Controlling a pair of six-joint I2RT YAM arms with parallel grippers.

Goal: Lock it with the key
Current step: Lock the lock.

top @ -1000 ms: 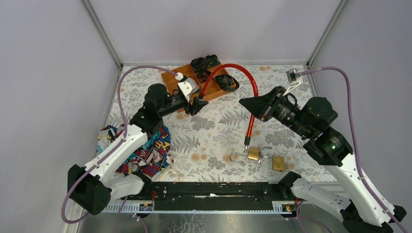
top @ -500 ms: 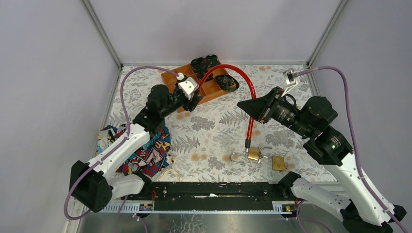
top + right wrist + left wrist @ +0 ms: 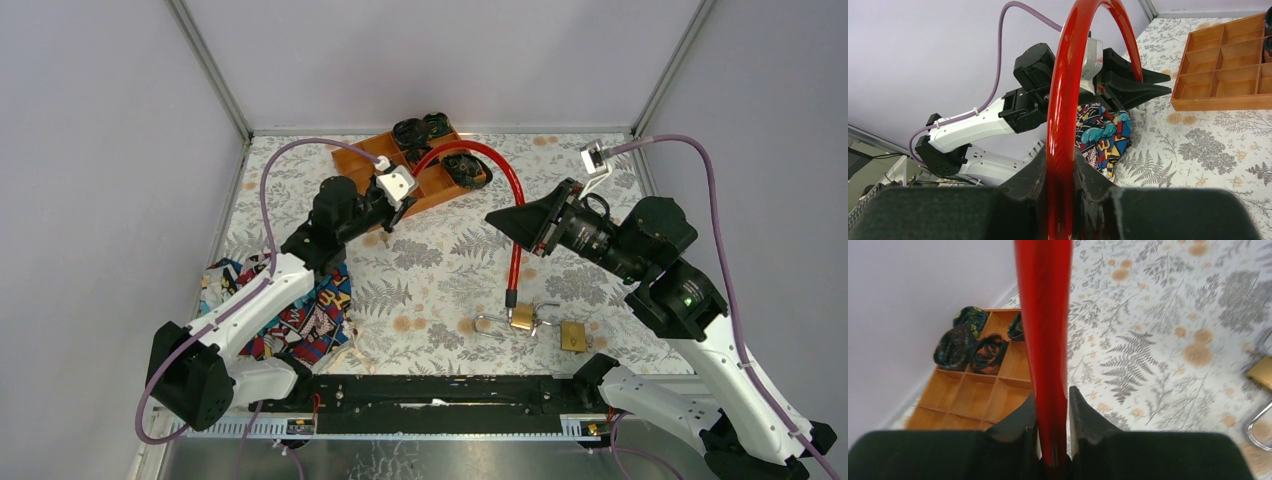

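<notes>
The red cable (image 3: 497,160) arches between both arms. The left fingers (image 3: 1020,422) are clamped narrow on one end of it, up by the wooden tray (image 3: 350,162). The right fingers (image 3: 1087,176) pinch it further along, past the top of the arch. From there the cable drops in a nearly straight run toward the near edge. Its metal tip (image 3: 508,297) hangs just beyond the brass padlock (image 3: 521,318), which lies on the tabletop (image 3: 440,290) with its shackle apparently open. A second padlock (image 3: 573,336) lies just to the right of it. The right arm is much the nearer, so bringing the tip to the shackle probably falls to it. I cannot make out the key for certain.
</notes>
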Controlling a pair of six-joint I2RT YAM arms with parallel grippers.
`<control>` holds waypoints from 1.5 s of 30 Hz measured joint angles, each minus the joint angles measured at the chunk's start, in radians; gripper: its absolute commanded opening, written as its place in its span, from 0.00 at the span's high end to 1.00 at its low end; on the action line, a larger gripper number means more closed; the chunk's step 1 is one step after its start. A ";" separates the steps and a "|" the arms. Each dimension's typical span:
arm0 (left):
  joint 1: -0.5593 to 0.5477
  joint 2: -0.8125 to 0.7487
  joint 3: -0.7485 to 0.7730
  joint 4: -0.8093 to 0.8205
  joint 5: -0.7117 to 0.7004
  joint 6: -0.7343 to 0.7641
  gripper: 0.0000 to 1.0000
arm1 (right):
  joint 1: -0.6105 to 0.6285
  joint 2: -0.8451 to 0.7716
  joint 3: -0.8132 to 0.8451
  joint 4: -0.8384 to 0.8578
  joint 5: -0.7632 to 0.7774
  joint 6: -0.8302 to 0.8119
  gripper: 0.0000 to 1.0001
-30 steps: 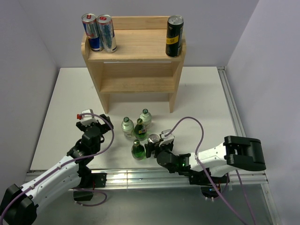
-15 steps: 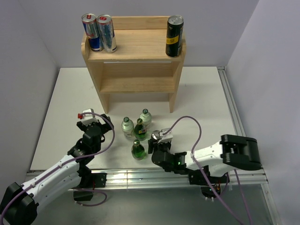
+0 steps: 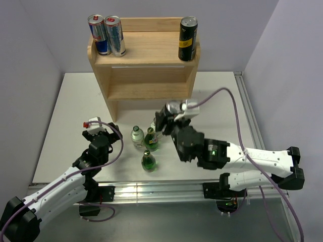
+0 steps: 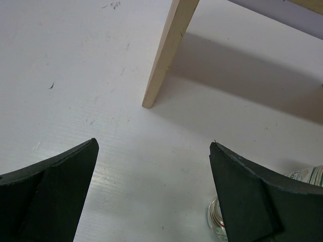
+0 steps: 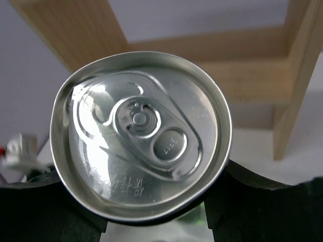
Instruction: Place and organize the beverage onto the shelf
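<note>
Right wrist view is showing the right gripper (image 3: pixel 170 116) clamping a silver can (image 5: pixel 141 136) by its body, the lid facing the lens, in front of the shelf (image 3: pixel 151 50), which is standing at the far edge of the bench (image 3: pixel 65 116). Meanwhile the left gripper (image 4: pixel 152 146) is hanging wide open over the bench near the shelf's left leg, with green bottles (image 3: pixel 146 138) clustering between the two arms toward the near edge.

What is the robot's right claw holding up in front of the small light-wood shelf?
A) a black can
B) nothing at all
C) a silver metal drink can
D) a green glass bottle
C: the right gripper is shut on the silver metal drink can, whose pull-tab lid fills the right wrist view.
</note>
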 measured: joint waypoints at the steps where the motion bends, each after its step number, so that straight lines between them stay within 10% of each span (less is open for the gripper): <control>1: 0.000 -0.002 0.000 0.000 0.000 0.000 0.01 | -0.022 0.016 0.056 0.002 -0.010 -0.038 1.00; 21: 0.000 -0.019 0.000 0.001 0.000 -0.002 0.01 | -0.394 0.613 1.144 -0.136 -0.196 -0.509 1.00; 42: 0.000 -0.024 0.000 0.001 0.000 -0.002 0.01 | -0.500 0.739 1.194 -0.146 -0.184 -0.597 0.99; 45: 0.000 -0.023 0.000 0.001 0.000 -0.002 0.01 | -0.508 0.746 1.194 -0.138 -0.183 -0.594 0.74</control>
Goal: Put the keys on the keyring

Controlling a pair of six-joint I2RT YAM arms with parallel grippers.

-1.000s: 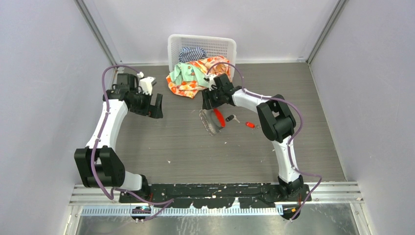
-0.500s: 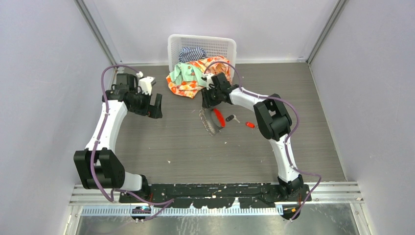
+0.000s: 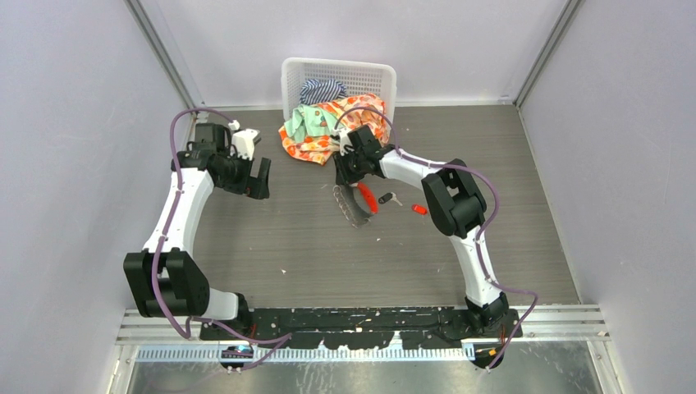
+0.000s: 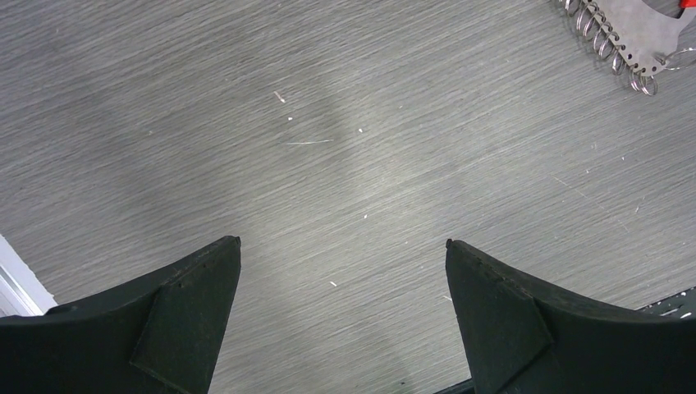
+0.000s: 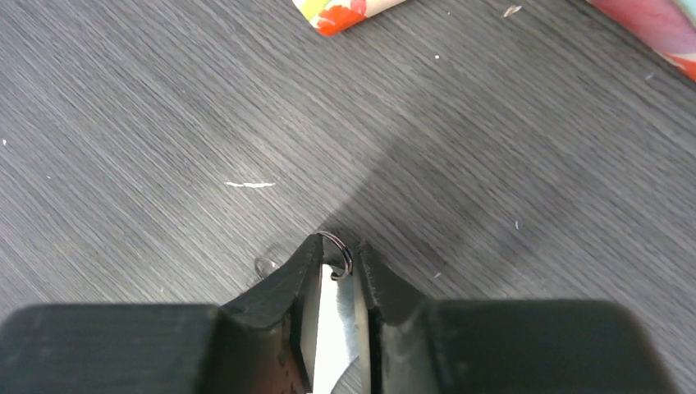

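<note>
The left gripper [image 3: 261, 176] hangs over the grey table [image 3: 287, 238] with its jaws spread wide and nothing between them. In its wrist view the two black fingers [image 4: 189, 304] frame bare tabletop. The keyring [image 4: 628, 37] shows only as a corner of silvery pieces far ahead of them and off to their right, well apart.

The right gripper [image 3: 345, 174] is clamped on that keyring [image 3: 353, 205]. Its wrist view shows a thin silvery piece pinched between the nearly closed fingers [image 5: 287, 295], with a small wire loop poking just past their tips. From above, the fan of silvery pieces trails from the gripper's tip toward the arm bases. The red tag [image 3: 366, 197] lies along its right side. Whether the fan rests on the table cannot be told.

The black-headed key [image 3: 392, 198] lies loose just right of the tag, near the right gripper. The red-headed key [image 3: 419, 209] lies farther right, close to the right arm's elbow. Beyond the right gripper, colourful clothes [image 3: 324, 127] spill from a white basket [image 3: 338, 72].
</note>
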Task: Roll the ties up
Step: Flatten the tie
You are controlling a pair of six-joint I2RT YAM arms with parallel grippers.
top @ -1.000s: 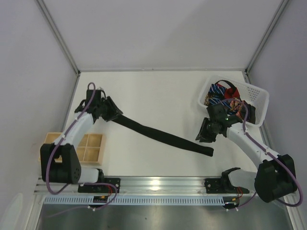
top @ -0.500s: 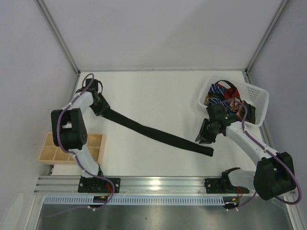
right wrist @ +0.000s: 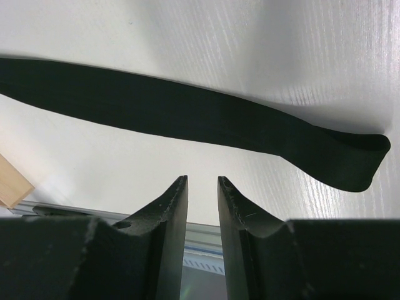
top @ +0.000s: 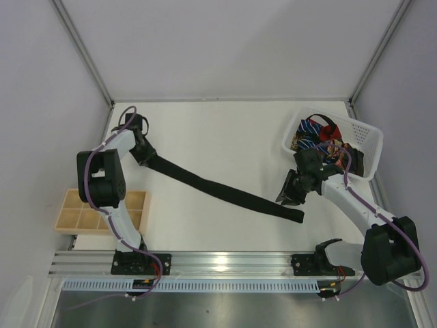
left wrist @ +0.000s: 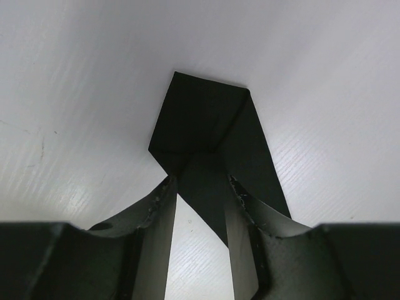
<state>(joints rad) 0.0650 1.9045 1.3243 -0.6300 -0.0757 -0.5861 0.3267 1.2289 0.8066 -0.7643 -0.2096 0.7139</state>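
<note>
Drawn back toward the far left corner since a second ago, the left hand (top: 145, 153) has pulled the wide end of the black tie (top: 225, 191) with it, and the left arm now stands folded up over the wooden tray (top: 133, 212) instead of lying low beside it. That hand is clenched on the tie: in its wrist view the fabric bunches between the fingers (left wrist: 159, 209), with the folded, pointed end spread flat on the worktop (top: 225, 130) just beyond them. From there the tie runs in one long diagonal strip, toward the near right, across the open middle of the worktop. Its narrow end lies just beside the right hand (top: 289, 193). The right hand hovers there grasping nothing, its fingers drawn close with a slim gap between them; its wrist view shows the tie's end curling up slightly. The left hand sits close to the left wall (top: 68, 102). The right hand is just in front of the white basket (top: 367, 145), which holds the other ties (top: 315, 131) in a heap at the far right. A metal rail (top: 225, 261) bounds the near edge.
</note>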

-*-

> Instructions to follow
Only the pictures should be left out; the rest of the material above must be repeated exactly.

> Answer below
Controlling a pair of six-joint I2RT YAM arms with parallel grippers.

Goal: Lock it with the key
Current step: Lock the lock.

top @ -1000 ms: 
top @ -500 ms: 
top + right wrist + left wrist @ +0 ms: 

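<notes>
The red cable (image 3: 497,160) arches between both arms. The left fingers (image 3: 1020,422) are clamped narrow on one end of it, up by the wooden tray (image 3: 350,162). The right fingers (image 3: 1087,176) pinch it further along, past the top of the arch. From there the cable drops in a nearly straight run toward the near edge. Its metal tip (image 3: 508,297) hangs just beyond the brass padlock (image 3: 521,318), which lies on the tabletop (image 3: 440,290) with its shackle apparently open. A second padlock (image 3: 573,336) lies just to the right of it. The right arm is much the nearer, so bringing the tip to the shackle probably falls to it. I cannot make out the key for certain.
</notes>
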Controlling a pair of six-joint I2RT YAM arms with parallel grippers.
`<control>` holds waypoints from 1.5 s of 30 Hz measured joint angles, each minus the joint angles measured at the chunk's start, in radians; gripper: its absolute commanded opening, written as its place in its span, from 0.00 at the span's high end to 1.00 at its low end; on the action line, a larger gripper number means more closed; the chunk's step 1 is one step after its start. A ";" separates the steps and a "|" the arms. Each dimension's typical span:
arm0 (left):
  joint 1: -0.5593 to 0.5477
  joint 2: -0.8125 to 0.7487
  joint 3: -0.7485 to 0.7730
  joint 4: -0.8093 to 0.8205
  joint 5: -0.7117 to 0.7004
  joint 6: -0.7343 to 0.7641
  gripper: 0.0000 to 1.0000
arm1 (right):
  joint 1: -0.6105 to 0.6285
  joint 2: -0.8451 to 0.7716
  joint 3: -0.8132 to 0.8451
  joint 4: -0.8384 to 0.8578
  joint 5: -0.7632 to 0.7774
  joint 6: -0.8302 to 0.8119
  gripper: 0.0000 to 1.0001
-30 steps: 
-15 steps: 
+0 steps: 
+0 steps: 
+0 steps: 
Instruction: Place and organize the beverage onto the shelf
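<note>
Right wrist view is showing the right gripper (image 3: pixel 170 116) clamping a silver can (image 5: pixel 141 136) by its body, the lid facing the lens, in front of the shelf (image 3: pixel 151 50), which is standing at the far edge of the bench (image 3: pixel 65 116). Meanwhile the left gripper (image 4: pixel 152 146) is hanging wide open over the bench near the shelf's left leg, with green bottles (image 3: pixel 146 138) clustering between the two arms toward the near edge.

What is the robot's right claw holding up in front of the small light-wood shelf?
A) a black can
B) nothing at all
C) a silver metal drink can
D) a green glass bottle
C: the right gripper is shut on the silver metal drink can, whose pull-tab lid fills the right wrist view.
</note>
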 measured: joint waypoints at the steps where the motion bends, each after its step number, so that straight lines between them stay within 10% of each span (less is open for the gripper): <control>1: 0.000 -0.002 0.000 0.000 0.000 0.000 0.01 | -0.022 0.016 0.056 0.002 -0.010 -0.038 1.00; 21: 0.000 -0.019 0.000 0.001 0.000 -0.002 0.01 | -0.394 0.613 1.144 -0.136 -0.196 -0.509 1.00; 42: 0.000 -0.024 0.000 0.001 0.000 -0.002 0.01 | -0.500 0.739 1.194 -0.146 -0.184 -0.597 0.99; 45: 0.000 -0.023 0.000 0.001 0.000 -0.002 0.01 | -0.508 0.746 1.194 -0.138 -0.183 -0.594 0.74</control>
Goal: Put the keys on the keyring

Controlling a pair of six-joint I2RT YAM arms with parallel grippers.

-1.000s: 
-0.500s: 
+0.000s: 
+0.000s: 
+0.000s: 

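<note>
The left gripper [image 3: 261, 176] hangs over the grey table [image 3: 287, 238] with its jaws spread wide and nothing between them. In its wrist view the two black fingers [image 4: 189, 304] frame bare tabletop. The keyring [image 4: 628, 37] shows only as a corner of silvery pieces far ahead of them and off to their right, well apart.

The right gripper [image 3: 345, 174] is clamped on that keyring [image 3: 353, 205]. Its wrist view shows a thin silvery piece pinched between the nearly closed fingers [image 5: 287, 295], with a small wire loop poking just past their tips. From above, the fan of silvery pieces trails from the gripper's tip toward the arm bases. The red tag [image 3: 366, 197] lies along its right side. Whether the fan rests on the table cannot be told.

The black-headed key [image 3: 392, 198] lies loose just right of the tag, near the right gripper. The red-headed key [image 3: 419, 209] lies farther right, close to the right arm's elbow. Beyond the right gripper, colourful clothes [image 3: 324, 127] spill from a white basket [image 3: 338, 72].
</note>
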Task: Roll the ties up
Step: Flatten the tie
You are controlling a pair of six-joint I2RT YAM arms with parallel grippers.
top @ -1.000s: 
top @ -0.500s: 
right wrist @ +0.000s: 
top @ +0.000s: 
left wrist @ +0.000s: 
<state>(joints rad) 0.0650 1.9045 1.3243 -0.6300 -0.0757 -0.5861 0.3267 1.2289 0.8066 -0.7643 -0.2096 0.7139</state>
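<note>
Drawn back toward the far left corner since a second ago, the left hand (top: 145, 153) has pulled the wide end of the black tie (top: 225, 191) with it, and the left arm now stands folded up over the wooden tray (top: 133, 212) instead of lying low beside it. That hand is clenched on the tie: in its wrist view the fabric bunches between the fingers (left wrist: 159, 209), with the folded, pointed end spread flat on the worktop (top: 225, 130) just beyond them. From there the tie runs in one long diagonal strip, toward the near right, across the open middle of the worktop. Its narrow end lies just beside the right hand (top: 289, 193). The right hand hovers there grasping nothing, its fingers drawn close with a slim gap between them; its wrist view shows the tie's end curling up slightly. The left hand sits close to the left wall (top: 68, 102). The right hand is just in front of the white basket (top: 367, 145), which holds the other ties (top: 315, 131) in a heap at the far right. A metal rail (top: 225, 261) bounds the near edge.
</note>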

Nothing else is needed for this exercise.